Кобзеввыждал момент и осторожно подсказал:
— А я все жду вашего решения, Сергей Яковлевич.
— Именно?
— Не пора ли начать подбор людей для расселения в нашей губернии?
— О чем разговор? Безусловно — приступайте. Но (Мышецкий прищелкнул пальцами) поймите меня правильно, Иван Степанович, не подумайте плохо… Голодранцев мне тоже не нужно! Постарайтесь всех нищих сплавить куда-нибудь подальше.
Кобзев сложил свои листки, долго шарил под столом рукою, нащупывая упавший карандаш.
— Я так и знал, — сказал он безнадежно. — Можете сердиться на меня, князь, но с подобным чистоплюйством нельзя начинать большое дело…
— Иван Степанович! — пытался остановить его Мышецкий.
— Нет и нет, — не сдавался Кобзев. — Я уже понял: стоит поскоблить вас немножко — и получится русский чиновник. Еще поскоблишь — и вот уже сидит передо мной русский барин!
Сергей Яковлевич обозлился.
— По-моему, — сказал он, — Ениколопов выглядит барином более меня!
— Не следует вам рассуждать вроде барина, желающего заполучить мужиков подоходнее.
— Мужики — не мои, это верно, но губерния-то — моя…
— Позвольте же мне, наконец, обратиться к вам как к человеку, которому понятны интересы государственные?
Мышецкий возмущенно раскинул руки:
— Можно подумать, что я забочусь о своем имении. Поймите: у меня — губерния!
— Опять местничество, — упрекнул его Кобзев. — Расселить здесь возможно только бедных.
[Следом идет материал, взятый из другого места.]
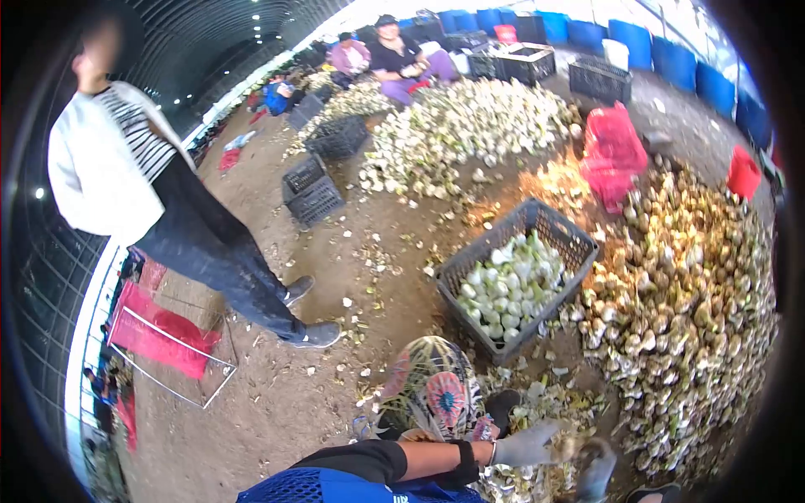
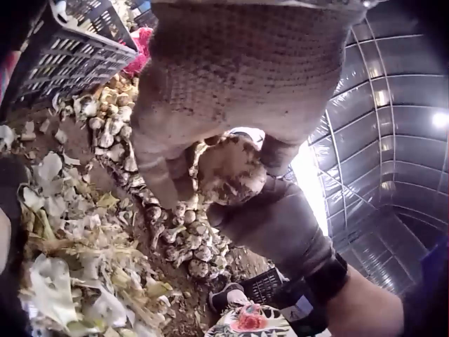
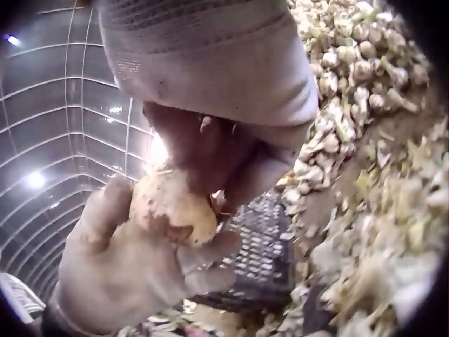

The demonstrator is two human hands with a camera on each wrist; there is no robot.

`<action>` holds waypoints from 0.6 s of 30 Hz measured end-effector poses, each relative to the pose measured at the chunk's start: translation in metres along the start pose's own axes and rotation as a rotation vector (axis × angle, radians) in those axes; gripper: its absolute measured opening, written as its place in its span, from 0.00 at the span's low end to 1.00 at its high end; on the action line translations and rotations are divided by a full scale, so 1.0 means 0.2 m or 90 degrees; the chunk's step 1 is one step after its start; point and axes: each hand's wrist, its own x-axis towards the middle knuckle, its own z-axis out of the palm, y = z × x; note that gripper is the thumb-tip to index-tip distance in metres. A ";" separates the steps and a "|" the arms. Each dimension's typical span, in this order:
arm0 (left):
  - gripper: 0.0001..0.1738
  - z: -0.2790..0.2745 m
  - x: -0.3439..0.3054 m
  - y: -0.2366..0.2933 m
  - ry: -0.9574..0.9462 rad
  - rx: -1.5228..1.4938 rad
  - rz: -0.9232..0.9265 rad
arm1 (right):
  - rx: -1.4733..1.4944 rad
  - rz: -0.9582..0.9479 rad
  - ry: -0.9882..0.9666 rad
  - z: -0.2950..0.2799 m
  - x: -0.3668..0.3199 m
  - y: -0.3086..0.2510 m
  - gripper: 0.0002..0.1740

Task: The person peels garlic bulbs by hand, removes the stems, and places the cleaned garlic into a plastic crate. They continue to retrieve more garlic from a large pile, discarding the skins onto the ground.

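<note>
Between my two gloved hands is a round, dirt-marked garlic bulb [image 2: 228,172], with pale and brown outer skin in the right wrist view. My left hand [image 1: 524,446] grips it, fingers on one side and thumb on the other. Opposite, my right hand [image 1: 595,471] has its fingers curled onto the same bulb, partly in shadow in the right wrist view. In the head view the bulb is blurred between the hands. Peeled skins and leaves [image 2: 91,267] lie on the ground beneath.
A black crate [image 1: 453,298] of cleaned white bulbs [image 1: 511,289] stands ahead. To its right spreads a large heap of unpeeled bulbs [image 1: 688,335], near a red mesh sack [image 1: 612,155]. A person [image 1: 126,168] stands at left; others sit behind by a white bulb heap [image 1: 470,126].
</note>
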 end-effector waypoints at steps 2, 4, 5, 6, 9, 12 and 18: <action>0.39 -0.07 -0.07 0.10 -0.077 -0.022 0.084 | -0.020 -0.152 -0.019 0.16 -0.15 -0.11 0.17; 0.37 -0.10 -0.14 0.15 -0.056 -0.081 0.067 | 0.134 0.031 0.066 0.32 -0.25 -0.31 0.21; 0.37 -0.13 -0.17 0.18 -0.075 -0.116 0.049 | -0.009 -0.012 0.076 0.38 -0.30 -0.38 0.20; 0.37 -0.13 -0.20 0.20 -0.063 -0.105 0.063 | -0.151 -0.052 0.092 0.41 -0.33 -0.42 0.20; 0.35 -0.12 -0.32 0.26 0.085 0.055 0.111 | -0.210 -0.163 0.051 0.36 -0.28 -0.09 0.14; 0.35 -0.14 -0.40 0.31 0.079 0.027 0.166 | -0.258 -0.384 0.108 0.39 -0.33 -0.12 0.10; 0.31 -0.07 -0.43 0.29 0.078 -0.011 0.187 | -0.356 -0.394 0.161 0.38 -0.50 -0.21 0.14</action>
Как раз — бедных!
Вот этого-то Мышецкий как раз и не понимал:
— Да что это за проклятая губерния у меня, в которую надо сваливать нищету на нищету?
— А куда же девать ее? — спросил Кобзев. — Есть люди, выжатые до конца. Нет сил двигаться, и нет денег, чтобы подняться для движения. Посылать их дальше в Сибирь — это значит сознательно толкать их на гибель.
Мышецкий замкнулся, похолодел. Посверкивал стеклами пенсне.
— Так, — сказал он.
— Вот так, — поддержал его Кобзев. — Решайте…
После длительного молчания Сергей Яковлевич уступил.
— Но, — добавил он, — мне просто страшно, что рядом с нашим никудышеством — образцовые немецкие латифундии. Бог с ними, Иван Степанович, я, может быть, действительно, чего-то не понимаю…
Дома его встретила тишина. Кажется, все уже спали. Сергей Яковлевич осторожно поднялся по лестнице. В верхнем зале еще было светло.
Он тихо растворил двери и заметил, что в тени сидит женщина в черном, держа папиросу в руке.
— Додо? — не поверил Мышецкий. — Это ты, Додо?
Сестра поднялась из-за стола в облаке дыма:
— Я… Ты очень удивлен?
— Весьма… А где же Петя?
И вдруг он вспомнил, как летел мужик мимо его окна, разбросав руки и ноги, словно приколоченный к невидимому распятью.
— Господи, — сказал Сергей Яковлевич, — сохрани ты нас и помилуй… Додо, милая Додушка, неужели ты оставила Петю?
ГЛАВА ШЕСТАЯ
К тому времени мутная волна доносов, кляуз и слухов от Уренска докатилась до центра страны, и в печати стали встречаться нелестные для Мышецкого отзывы. Вот некоторые из названий этих фельетонов: «Камер-юнкер на распутье», «Тащи и не пущай!», «О соловьях-разбойниках в Уренской губернии».
Особенно нападали на него за изгнание из приюта для сирот приснопамятной Б. Б. Людинскгаузен фон Шульц. «Эта почтенная дама, — писалось в одной газете, — более тридцати лет прослужившая на ниве народного образования, презревшая удобства и блеск светской жизни, вдруг выкидывается на улицу нашим Держимордой. Редакция, стоя на страже справедливости, не побоится назвать его имя читателю: это — князь М.».